Work order>
What are the lines below, starting at the line containing "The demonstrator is" and ending at the line containing "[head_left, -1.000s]"? Write them out exactly, ends included, without pictures.

>>>>>

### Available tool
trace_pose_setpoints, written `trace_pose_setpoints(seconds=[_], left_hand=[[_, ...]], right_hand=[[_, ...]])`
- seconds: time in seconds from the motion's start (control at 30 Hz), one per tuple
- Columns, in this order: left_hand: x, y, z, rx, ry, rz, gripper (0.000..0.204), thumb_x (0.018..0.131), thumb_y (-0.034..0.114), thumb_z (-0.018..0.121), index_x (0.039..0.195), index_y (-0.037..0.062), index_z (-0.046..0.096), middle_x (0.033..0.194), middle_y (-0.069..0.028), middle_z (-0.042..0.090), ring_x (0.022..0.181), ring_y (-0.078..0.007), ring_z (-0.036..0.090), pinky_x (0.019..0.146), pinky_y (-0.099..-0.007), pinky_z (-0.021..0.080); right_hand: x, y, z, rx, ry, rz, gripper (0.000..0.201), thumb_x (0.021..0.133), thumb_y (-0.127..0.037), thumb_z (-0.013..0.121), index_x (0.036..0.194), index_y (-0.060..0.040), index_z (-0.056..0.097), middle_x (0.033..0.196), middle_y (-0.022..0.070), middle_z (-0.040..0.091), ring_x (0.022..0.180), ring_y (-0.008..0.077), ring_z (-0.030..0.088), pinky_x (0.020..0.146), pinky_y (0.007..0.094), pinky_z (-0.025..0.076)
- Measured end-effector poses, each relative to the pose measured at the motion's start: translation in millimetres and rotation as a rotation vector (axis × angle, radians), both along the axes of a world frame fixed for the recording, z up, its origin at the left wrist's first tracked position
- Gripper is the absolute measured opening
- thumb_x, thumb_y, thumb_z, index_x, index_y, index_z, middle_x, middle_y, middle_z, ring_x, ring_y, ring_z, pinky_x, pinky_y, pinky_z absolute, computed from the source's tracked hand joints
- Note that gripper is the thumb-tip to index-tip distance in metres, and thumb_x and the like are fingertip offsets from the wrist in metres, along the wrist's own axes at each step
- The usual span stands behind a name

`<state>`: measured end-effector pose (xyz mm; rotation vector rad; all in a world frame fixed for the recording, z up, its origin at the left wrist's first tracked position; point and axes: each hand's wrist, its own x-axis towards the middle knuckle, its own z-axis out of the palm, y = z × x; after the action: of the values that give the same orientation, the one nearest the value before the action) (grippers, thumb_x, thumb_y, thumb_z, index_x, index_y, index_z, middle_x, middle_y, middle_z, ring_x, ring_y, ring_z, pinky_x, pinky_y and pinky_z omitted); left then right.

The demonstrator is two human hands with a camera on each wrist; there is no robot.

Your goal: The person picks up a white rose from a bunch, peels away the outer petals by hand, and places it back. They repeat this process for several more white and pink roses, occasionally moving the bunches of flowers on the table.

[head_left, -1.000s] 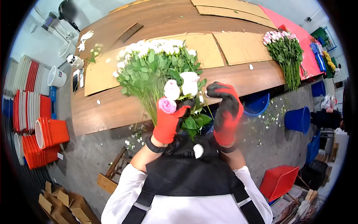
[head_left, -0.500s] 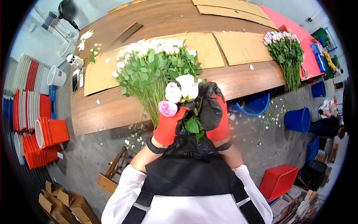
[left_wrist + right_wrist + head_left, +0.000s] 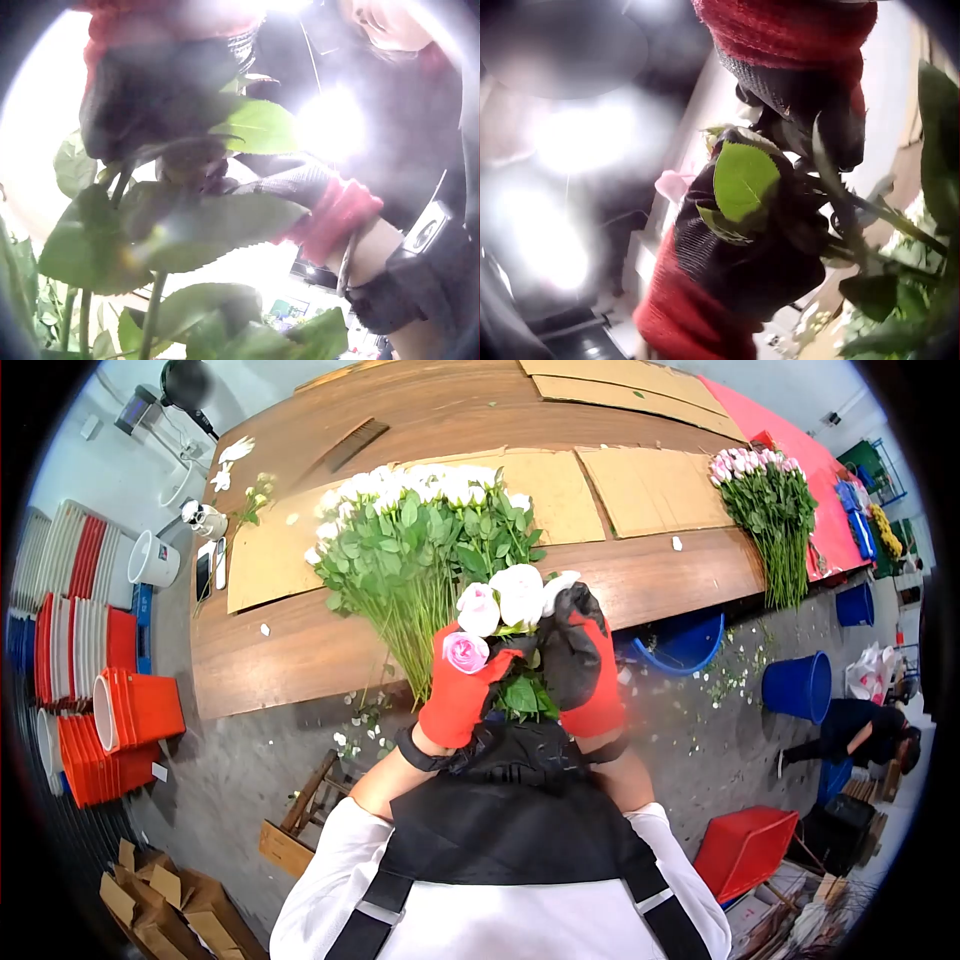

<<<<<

Response box>
The demonstrator is two human hands with a camera on each wrist; there is no robot.

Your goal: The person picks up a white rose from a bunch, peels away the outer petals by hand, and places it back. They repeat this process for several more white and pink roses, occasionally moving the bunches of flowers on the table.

[head_left, -1.000s] 

The output for this exercise is now complete.